She knows that part of this is just her own maternal pride but it’s more than that, she decides, because when he decides he's going to walk, he tries until he gets it, shaky but able to get himself around as long as he doesn't get too excited. And he's already babbling as he follows her around the house, leans against a wall and bounces a bit as he peers up at her. When she’s sitting, he sets sticky palms against her leg, climbs up into her lap with whatever toy he’s brought with him to show her proudly.

He does the same with Aaron until he doesn’t, until he sees Aaron come into a room and makes an immediate beeline to her.

But Aaron’s not home to be with him the way Lynn is, so maybe he’s just getting shy.

When she finally visits her father at his rest home, Lynn’s father thinks she’s Rebecca.

He tells her all about how Lynn abandoned him and never looked back, tells her how grateful he is that Rebecca’s here to take care of him as he kisses her forehead and smoothes palms down her cheeks.

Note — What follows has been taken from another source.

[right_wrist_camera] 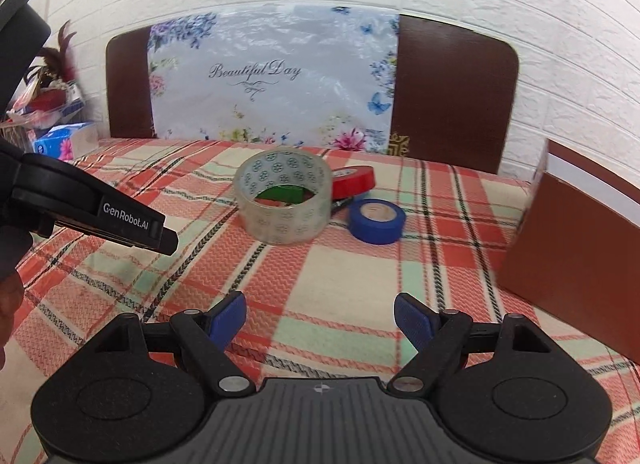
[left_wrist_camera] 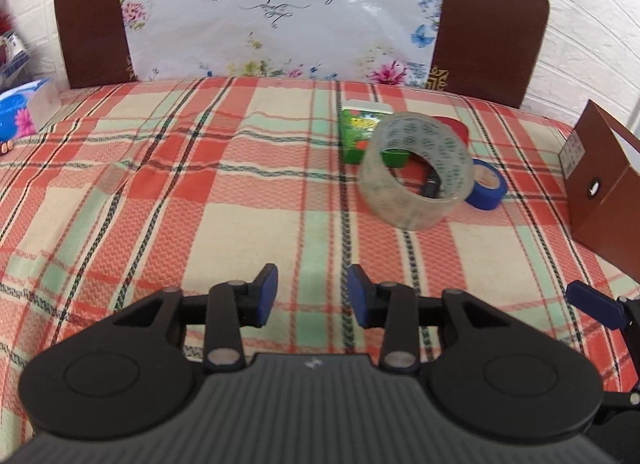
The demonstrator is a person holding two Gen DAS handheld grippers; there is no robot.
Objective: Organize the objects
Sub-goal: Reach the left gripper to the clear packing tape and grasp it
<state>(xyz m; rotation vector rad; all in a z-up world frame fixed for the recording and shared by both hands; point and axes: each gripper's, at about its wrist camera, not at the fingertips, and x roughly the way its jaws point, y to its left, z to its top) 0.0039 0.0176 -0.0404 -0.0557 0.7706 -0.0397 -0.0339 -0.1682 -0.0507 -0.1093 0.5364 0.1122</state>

She cries the whole time because this isn’t how her life is supposed to be now that she’s finally decided she wants to talk to him, wants to tell him that she has a son and that she loves him in a way that she can’t even explain.

She wants to bring Logan to see him while they can but this isn’t her father anymore and she doesn’t want Logan to get scared of this man who doesn’t know them, who talks about Rebecca as if she’s the one spending all of her money to take care of him, who sometimes starts shouting. She opens a new bottle of whatever she can find when she gets home from the weekly visits and ignores Aaron’s jibes at her father and she doesn’t want to take the chance of her son somehow remembering this stranger when he thinks about his grandfather.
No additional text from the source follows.